Bem elucidou o procurador Mitropoulos ao lembrar “a noção de que as religiões de matizes africanas estão ancoradas nos princípios da oralidade, temporalidade, senioridade, na ancestralidade, não necessitando de um texto básico para defini-las”. Aliás, no cômputo geral da classificação das religiões, enquanto o judaísmo, o islamismo e o cristianismo são classificados como religiões proféticas, as manifestações religiosas afro-brasileiras, como a umbanda e o candomblé, são classificadas como religiões espiritualistas. Visão esta plenamente aceitável e corrente na literatura especializada.

Cai por terra, assim o fundamento que embasa a decisão do magistrado carioca, de discriminar as religiões afro-brasileiras dando ganho de causa àqueles que, de posse de tal decisão, só alimentarão a intolerância religiosa que aos poucos vai tomando de assalto a epiderme social deste Brasil plural étnico e religioso. Assiste razão, pois a “perplexidade” do senso comum instaurada, “pois ao invés de conceder a tutela jurisdicional pretendida, optou-se pela definição do que seria religião, negando os diversos diplomas internacionais que tratam da matéria, a Constituição Federal, bem como a Lei 12.288/10”.

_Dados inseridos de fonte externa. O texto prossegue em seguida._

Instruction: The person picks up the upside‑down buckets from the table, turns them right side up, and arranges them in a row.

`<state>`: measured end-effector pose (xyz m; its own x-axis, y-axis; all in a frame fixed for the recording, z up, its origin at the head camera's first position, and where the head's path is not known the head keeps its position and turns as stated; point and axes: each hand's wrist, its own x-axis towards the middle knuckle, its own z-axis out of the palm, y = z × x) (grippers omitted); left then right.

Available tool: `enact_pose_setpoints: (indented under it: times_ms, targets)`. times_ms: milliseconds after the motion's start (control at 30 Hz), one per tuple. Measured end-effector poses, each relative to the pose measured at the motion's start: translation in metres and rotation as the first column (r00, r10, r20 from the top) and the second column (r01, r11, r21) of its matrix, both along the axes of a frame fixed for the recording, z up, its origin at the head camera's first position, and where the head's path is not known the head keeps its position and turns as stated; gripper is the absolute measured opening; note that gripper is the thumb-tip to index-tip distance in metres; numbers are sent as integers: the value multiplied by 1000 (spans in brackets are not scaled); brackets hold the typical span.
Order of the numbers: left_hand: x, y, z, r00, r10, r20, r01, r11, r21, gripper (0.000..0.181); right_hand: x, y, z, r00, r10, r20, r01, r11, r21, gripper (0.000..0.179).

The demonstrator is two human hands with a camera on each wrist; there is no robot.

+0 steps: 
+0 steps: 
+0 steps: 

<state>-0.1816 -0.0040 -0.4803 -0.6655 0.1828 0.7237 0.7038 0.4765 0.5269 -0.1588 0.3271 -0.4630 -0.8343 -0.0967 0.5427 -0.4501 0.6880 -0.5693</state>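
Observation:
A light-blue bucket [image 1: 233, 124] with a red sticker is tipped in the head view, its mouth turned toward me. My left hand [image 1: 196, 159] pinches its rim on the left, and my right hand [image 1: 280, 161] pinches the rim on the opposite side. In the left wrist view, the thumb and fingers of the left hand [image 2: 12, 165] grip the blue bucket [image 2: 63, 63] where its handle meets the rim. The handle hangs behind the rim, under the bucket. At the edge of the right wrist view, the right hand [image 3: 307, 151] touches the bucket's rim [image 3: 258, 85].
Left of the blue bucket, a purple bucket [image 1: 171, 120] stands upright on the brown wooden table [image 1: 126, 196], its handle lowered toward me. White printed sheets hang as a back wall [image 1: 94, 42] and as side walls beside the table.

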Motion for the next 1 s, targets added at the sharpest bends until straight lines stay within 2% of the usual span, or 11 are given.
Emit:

Isso sem mencionar a dura luta que o povo imigrante de além mar enfrentou, revestindo-se esse ato praticado pela esfera federal do Brasil, vergonhosa “negação da história e dos fatos sociais acerca da existência das religiões e das perseguições que elas sofreram ao longo da história”. De acordo com o site Justiça em Foco, e G1 Globo, o MPF recorreu da decisão em primeira instância da Justiça Federal para continuar tentando remover os vídeos da plataforma de Streaming do Google.